Chapter Text
Long, long ago, on a no-name island in the middle of nowhere that nobody important would remember, there lived two lads with dreams (delusions) of grandeur.
Misty, watercolor memories that have blurred together in a mix of pale pastels and vivid hues. Racing each other down the docks, trudging stubbornly side-by-side in the waning surf to see what had washed ashore during high tide, practicing sword-fighting with too-short sticks…
(A fair-haired boy born “on the wrong side of the blanket” and a dark-haired boy born “on the wrong side of the warfront.” As if either of them had asked to be born here (of all places! at all times!) in the first place.)
A summer-soaked dawn found them lying like lazy starfish on the sunbathed back of a beached boulder, their windswept bangs sticking to the stone bed beneath them.

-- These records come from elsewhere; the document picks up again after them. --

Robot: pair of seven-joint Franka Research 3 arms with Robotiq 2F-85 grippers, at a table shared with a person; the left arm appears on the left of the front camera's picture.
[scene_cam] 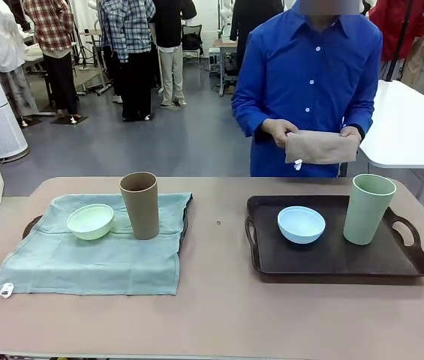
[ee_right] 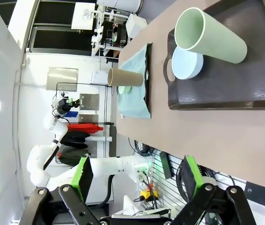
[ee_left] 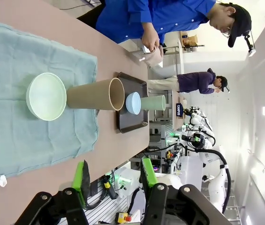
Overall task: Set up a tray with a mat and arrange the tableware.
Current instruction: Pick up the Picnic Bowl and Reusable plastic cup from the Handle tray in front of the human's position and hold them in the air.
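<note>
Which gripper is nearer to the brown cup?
Left. The left gripper looks at the brown cup just across the green cloth; the right gripper is near the dark tray, and the cup stands far beyond that.

Your table: two trays, set left and right.
You have a tan table [scene_cam: 219, 315] with a dark tray [scene_cam: 324, 259] lying flat at about 3 o'clock. A second tray [scene_cam: 28, 226] sits at 9 o'clock under a pale teal cloth [scene_cam: 99, 262]. The cloth's near edge spills toward 6 o'clock onto the tabletop. The trays sit well apart.
</note>
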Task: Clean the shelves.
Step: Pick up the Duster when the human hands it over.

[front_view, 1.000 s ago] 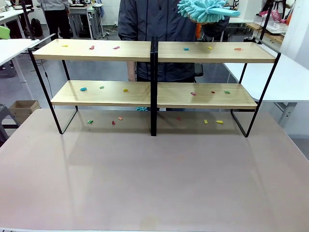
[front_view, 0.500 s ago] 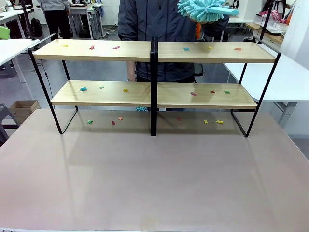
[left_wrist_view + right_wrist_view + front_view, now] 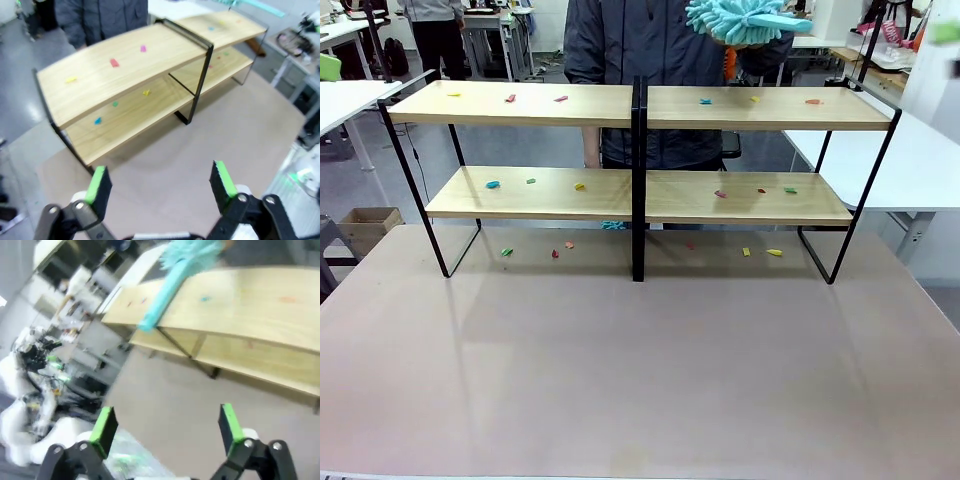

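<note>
The shelves stand across the far half of the table, two tiers of light wooden boards on a black frame. Several small coloured scraps lie on the boards and on the tabletop under them. Behind the shelves a person holds a fluffy teal duster above the upper right board. My left gripper hangs open above the table, facing the shelves. My right gripper is open too, high over the table, with the duster and the shelves ahead of it.
The beige-brown tabletop in front of the shelves is bare. White tables stand to the left and right. A cardboard box sits on the floor at the left.
The duster has shifted very slightly left. A green blur has appeared at the upper right edge of the front view.
</note>
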`<state>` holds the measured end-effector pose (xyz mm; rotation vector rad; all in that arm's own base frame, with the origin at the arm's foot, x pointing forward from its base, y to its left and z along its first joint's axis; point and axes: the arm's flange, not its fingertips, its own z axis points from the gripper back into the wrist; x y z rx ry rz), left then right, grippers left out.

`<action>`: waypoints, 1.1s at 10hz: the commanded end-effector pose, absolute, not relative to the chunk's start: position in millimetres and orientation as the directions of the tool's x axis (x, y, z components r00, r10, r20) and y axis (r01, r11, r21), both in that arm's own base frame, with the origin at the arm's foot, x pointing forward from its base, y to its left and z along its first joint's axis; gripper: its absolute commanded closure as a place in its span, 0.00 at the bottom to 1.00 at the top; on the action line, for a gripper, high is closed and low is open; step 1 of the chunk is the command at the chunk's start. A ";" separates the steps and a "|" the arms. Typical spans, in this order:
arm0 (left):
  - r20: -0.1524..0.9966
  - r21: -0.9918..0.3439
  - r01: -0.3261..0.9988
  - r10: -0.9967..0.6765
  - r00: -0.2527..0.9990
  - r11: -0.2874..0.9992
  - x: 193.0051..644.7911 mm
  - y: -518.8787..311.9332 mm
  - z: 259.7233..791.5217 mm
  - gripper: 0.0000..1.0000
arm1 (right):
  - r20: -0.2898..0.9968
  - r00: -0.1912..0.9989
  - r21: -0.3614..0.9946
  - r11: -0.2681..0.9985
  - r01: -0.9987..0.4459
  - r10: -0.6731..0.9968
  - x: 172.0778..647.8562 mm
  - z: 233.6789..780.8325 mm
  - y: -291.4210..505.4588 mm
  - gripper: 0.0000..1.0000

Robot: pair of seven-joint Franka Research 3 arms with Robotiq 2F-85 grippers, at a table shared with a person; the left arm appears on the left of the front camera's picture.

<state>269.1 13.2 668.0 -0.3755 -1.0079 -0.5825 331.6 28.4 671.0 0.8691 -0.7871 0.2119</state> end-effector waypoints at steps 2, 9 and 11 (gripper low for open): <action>0.868 -0.028 0.614 -0.285 0.406 0.789 268.0 12.6 668.8 0.00 | 0.775 0.628 0.469 0.736 -0.489 -0.077 289.2 668.8 -18.2 0.00; 0.868 -0.028 0.614 -0.285 0.406 0.789 268.0 12.6 668.8 0.00 | 0.067 0.877 0.955 0.285 0.081 -0.475 477.5 663.9 77.2 0.00; 0.868 -0.028 0.614 -0.285 0.406 0.789 268.0 12.6 668.8 0.00 | 0.008 0.908 0.961 0.255 0.109 -0.419 500.8 654.2 100.3 0.00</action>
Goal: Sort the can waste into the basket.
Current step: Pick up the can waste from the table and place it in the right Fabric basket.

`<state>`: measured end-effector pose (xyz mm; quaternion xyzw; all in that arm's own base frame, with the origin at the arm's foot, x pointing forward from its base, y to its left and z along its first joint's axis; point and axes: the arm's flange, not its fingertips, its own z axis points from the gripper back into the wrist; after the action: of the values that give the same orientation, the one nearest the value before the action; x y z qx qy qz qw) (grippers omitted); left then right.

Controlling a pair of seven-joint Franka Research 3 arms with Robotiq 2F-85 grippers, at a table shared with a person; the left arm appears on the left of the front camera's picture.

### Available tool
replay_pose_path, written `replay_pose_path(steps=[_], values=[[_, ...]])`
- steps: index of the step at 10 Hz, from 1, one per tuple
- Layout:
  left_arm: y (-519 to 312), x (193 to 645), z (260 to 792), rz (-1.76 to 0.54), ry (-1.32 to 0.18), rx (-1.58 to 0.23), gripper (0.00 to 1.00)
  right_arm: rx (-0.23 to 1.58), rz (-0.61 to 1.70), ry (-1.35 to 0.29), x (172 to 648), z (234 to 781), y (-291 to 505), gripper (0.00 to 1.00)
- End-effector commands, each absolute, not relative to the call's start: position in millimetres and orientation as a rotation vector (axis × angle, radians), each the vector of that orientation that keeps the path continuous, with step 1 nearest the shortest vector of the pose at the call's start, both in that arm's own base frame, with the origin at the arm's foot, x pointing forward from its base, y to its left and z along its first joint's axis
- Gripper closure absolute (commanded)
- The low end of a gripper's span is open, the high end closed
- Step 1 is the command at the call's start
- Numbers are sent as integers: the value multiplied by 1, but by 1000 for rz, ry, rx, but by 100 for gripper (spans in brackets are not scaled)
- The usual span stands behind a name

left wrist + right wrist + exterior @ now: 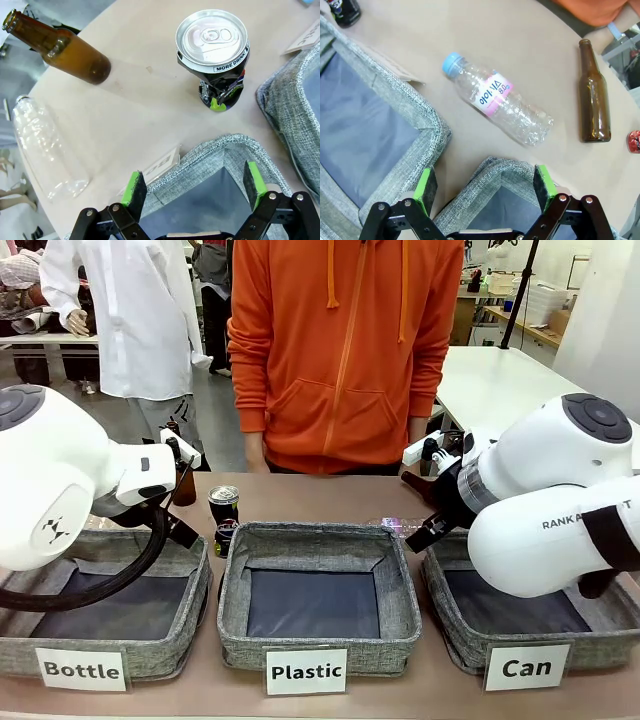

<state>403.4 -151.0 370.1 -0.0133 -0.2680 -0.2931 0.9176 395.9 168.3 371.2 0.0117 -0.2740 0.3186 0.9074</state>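
Observation:
A black-and-silver can [223, 505] with a silver top stands behind the left corner of the "Plastic" basket [318, 552]; in the left wrist view the can [212, 45] looks crumpled low down. A red can [635, 141] peeks in at the right wrist view's edge. The grey "Can" basket [452, 625] sits at the right, partly under my right arm. My right gripper [485, 187] hangs open over that basket's far corner [495, 172]. My left gripper [195, 185] hangs open over the corner of the "Bottle" basket [220, 155], short of the can.
A clear plastic bottle [497, 97] and a brown glass bottle [593, 95] lie beyond the "Can" basket. Another brown bottle [65, 47] and a clear bottle [45, 145] lie near the left gripper. A person in an orange hoodie [345, 350] stands at the far side.

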Motion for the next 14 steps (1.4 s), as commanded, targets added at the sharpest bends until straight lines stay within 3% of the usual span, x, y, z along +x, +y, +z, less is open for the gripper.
replay_pose_path(steps=[1, 5, 6, 7, 9, 12, 14], values=[[-151, 403, 370, -603, -552, -27, 0, 25, 657, -566, 396, 371, 168, 0], [-144, 398, 373, -602, -505, -73, 0, 39, 681, -545, 394, 375, 174, 0], [-134, 388, 383, -607, -407, -48, 0, 33, 685, -511, 387, 391, 176, 0], [-122, 369, 408, -582, -461, -152, 0, 101, 617, -479, 375, 416, 173, 0], [-111, 322, 471, -469, -465, -367, 0, 298, 383, -479, 336, 478, 137, 0], [-42, 263, 504, -597, -486, -823, 0, 739, 359, -434, 283, 510, 32, 0], [50, 249, 512, -347, -644, -863, 0, 918, 144, -525, 259, 501, -46, 0]])
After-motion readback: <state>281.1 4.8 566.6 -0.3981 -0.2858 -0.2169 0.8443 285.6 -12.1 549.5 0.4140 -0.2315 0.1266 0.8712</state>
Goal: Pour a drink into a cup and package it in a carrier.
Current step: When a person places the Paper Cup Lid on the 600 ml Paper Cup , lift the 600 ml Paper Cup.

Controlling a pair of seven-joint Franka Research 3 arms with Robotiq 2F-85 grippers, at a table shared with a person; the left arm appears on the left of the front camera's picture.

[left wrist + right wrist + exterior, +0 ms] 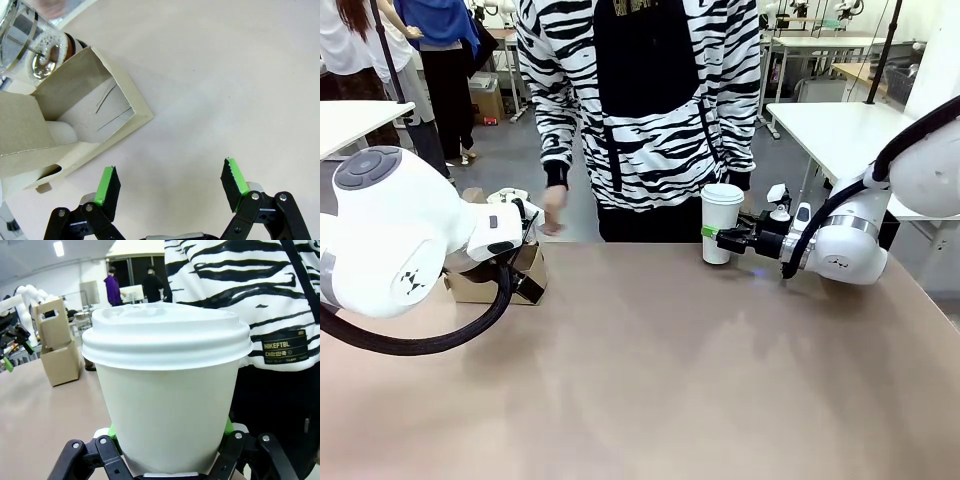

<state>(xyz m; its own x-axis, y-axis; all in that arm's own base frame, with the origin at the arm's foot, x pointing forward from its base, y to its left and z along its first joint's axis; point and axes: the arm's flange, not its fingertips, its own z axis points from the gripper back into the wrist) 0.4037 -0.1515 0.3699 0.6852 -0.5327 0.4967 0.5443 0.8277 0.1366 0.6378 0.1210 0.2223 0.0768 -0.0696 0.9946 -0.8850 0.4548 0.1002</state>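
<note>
Left gripper [170, 176]: jaws wide apart, empty, over the bare table [225, 75] just beside the carrier [75, 105]. The left wrist view looks into the carrier's open slot, with the pitcher [30, 42] just behind. In the front view the left arm [390, 230] hides most of that. Right gripper [712, 233]: clamped on the lidded cup [721, 220] at mid-height, near the table's far edge. Judgement: thin paper wall, probably liquid-heavy and crushable. Grip below the lid, gently.

left arm [390, 240] sits low, wrist tipped down, jaws spread wide; right arm [845, 245] reaches in level, jaws clamped round the cup [721, 222].
</note>
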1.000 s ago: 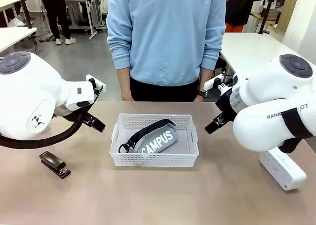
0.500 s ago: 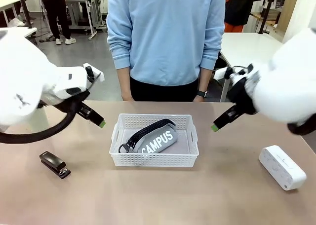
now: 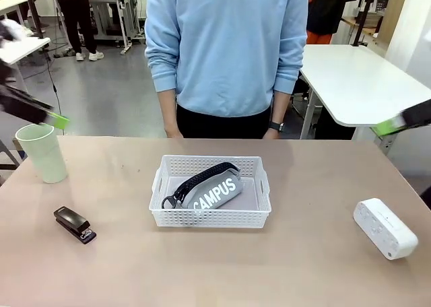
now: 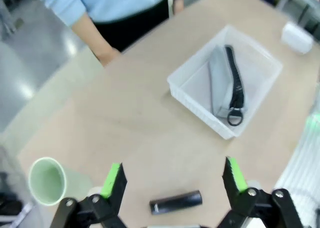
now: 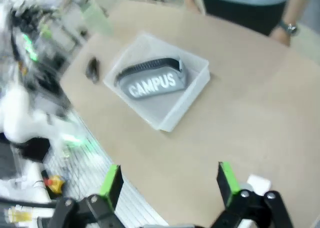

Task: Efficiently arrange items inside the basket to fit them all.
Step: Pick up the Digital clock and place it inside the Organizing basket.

Laying right side up and upside down, pressed cheek-to-cheek so they could easily point out fading constellations to the other’s spying eyes.
(If in case the salt water that they sometimes had to rub away from their faces wasn’t completely brine. A trade secret between them and the seagulls.)
“Mark my words, Plums. Me and you? We’re gonna run this world.” The vertically-challenged boy announced, ready and raring to live his life to its fullest and daring anybody to question his right to it. Flooded in the first light of daybreak, it was the easiest thing in the world to believe that dream could come to life.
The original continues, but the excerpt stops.